In spite of the challenging conditions and outlook, ANZ maintained the final dividend at 80c, although it was partly franked at 70 per cent.
The all-important common equity tier one ratio was stable at 11.4 per cent - above APRA’s 10.5 per cent benchmark to achieve its “unquestionably strong” target.
The bank has $3.5bn in surplus regulatory capital, and said it was engaging with APRA and the RBNZ about their capital requirements.
ANZ said it would it would be in a position to consider further capital management initiatives once any regulatory changes became known in the coming months.
Mr Elliott said the board considered ANZ’s strong capital position and its capacity to generate internal capital in proposing the final dividend and its level of franking.
“Our decision to reduce franking to a new base reflects the changed shape of our business as well as recognising how important the dividend, franking and predictability is to shareholders,” he said.

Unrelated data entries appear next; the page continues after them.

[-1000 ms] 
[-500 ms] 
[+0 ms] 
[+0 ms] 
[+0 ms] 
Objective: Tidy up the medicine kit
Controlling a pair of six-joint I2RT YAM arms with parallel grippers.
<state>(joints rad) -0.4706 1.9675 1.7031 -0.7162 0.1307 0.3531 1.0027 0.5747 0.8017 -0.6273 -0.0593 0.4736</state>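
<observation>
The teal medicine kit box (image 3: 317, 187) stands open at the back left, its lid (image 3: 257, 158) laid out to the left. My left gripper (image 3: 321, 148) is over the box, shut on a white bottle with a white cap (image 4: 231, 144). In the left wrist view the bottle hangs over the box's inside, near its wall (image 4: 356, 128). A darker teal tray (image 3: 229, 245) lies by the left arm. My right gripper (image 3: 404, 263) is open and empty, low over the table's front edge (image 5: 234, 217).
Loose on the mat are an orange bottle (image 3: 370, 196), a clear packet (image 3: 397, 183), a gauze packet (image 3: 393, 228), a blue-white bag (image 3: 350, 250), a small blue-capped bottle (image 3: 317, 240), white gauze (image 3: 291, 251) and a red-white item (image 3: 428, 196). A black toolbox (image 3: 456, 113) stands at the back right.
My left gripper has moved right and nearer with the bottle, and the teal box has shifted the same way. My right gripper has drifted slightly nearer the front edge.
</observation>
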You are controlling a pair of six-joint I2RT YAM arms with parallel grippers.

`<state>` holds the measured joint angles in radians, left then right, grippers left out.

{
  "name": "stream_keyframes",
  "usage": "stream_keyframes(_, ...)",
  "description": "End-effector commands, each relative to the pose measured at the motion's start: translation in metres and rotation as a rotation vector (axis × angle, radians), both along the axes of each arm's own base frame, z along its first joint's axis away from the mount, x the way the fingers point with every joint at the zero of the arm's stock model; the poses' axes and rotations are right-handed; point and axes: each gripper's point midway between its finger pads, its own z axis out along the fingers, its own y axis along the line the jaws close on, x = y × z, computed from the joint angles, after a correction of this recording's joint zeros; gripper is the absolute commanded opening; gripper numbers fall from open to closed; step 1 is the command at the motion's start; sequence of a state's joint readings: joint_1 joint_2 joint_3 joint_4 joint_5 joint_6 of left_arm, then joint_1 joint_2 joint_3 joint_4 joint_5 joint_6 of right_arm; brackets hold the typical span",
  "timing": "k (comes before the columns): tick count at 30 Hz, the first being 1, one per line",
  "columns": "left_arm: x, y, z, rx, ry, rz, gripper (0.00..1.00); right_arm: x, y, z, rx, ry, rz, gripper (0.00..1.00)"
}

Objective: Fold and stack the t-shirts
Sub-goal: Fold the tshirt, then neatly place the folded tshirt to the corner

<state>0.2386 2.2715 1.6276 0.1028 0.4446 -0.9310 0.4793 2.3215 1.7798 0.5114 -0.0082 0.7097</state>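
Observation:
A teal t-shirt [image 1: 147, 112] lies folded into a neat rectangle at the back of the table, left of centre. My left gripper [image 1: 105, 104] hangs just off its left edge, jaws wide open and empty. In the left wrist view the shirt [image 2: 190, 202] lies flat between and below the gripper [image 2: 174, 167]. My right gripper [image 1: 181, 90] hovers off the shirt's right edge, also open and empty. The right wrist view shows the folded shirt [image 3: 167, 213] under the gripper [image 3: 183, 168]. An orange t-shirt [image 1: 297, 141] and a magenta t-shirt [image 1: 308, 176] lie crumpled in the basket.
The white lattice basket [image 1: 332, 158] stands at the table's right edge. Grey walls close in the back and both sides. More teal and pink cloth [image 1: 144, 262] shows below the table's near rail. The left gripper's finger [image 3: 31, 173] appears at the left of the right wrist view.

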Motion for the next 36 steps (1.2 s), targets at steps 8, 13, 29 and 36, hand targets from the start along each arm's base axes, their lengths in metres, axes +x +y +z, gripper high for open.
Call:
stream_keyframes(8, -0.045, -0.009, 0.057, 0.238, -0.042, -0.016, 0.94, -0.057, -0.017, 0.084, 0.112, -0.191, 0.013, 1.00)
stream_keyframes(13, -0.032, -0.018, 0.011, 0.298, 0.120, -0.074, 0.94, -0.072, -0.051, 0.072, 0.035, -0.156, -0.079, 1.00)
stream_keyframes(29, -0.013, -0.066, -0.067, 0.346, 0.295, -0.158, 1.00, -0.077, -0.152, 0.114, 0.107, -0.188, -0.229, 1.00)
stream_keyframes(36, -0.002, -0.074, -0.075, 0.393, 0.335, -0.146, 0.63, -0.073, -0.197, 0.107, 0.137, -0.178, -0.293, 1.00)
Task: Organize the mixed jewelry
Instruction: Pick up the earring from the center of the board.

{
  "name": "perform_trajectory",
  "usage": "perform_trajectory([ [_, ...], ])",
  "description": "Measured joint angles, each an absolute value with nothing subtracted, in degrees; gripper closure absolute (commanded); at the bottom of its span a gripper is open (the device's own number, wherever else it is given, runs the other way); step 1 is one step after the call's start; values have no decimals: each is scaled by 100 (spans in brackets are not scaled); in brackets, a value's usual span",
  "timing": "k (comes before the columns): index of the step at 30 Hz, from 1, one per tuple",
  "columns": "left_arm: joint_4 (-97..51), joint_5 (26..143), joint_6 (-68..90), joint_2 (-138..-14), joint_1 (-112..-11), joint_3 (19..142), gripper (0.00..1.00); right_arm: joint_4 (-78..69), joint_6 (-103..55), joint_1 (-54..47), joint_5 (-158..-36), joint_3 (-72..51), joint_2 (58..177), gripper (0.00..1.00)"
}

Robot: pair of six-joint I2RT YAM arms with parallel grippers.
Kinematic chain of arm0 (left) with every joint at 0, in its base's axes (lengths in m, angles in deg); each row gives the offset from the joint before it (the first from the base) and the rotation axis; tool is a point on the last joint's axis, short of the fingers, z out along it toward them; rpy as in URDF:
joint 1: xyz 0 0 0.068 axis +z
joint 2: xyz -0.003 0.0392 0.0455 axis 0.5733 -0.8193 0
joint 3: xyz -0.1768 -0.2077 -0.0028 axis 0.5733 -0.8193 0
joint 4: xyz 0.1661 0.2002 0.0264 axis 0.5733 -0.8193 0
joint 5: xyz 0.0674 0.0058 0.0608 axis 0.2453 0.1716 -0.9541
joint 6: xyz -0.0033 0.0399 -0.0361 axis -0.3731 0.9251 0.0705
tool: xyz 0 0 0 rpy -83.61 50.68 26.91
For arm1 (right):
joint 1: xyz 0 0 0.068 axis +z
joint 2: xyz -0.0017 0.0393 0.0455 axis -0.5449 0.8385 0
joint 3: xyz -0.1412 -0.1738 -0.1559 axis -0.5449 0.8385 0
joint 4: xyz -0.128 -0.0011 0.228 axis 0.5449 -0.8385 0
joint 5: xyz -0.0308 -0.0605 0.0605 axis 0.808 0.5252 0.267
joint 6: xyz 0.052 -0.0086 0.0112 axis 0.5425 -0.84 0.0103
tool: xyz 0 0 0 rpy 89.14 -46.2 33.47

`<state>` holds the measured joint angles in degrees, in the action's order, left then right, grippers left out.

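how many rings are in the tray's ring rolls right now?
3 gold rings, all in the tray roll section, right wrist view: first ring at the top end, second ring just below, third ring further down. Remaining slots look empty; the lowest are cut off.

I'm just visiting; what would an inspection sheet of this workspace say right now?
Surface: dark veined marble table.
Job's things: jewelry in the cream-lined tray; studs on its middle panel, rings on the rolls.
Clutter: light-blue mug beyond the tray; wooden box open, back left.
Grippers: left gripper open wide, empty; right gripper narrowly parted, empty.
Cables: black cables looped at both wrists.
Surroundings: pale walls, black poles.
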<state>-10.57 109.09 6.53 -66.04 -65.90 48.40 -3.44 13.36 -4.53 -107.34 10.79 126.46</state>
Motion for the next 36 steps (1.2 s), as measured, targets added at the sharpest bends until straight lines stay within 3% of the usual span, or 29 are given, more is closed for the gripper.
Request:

The ANZ chief said the transformation of the institutional business continued to provide prudent and diversified growth.
While macroeconomic conditions had an impact on financial performance on the markets business in the second half, the broader business was now generating returns above its cost of capital.
This provided “important diversification” given the lower growth in ANZ’s domestic market.
NZ, meanwhile, delivered a solid underlying result in an increasingly competitive environment.
After acknowledging technology issues and overcorrecting on its responsible lending obligations after the royal commission, Mr Elliott highlighted a 30 per cent rebound in average home loan applications in the second half.
The bank also released $2.7bn in capital from completed asset, and increased investment spending by $185 million to improve the customer experience and origination systems.
Full-time staff numbers fell a further 1 per cent to 37,588.
The total provision charge for the year was $795m, up 16 per cent.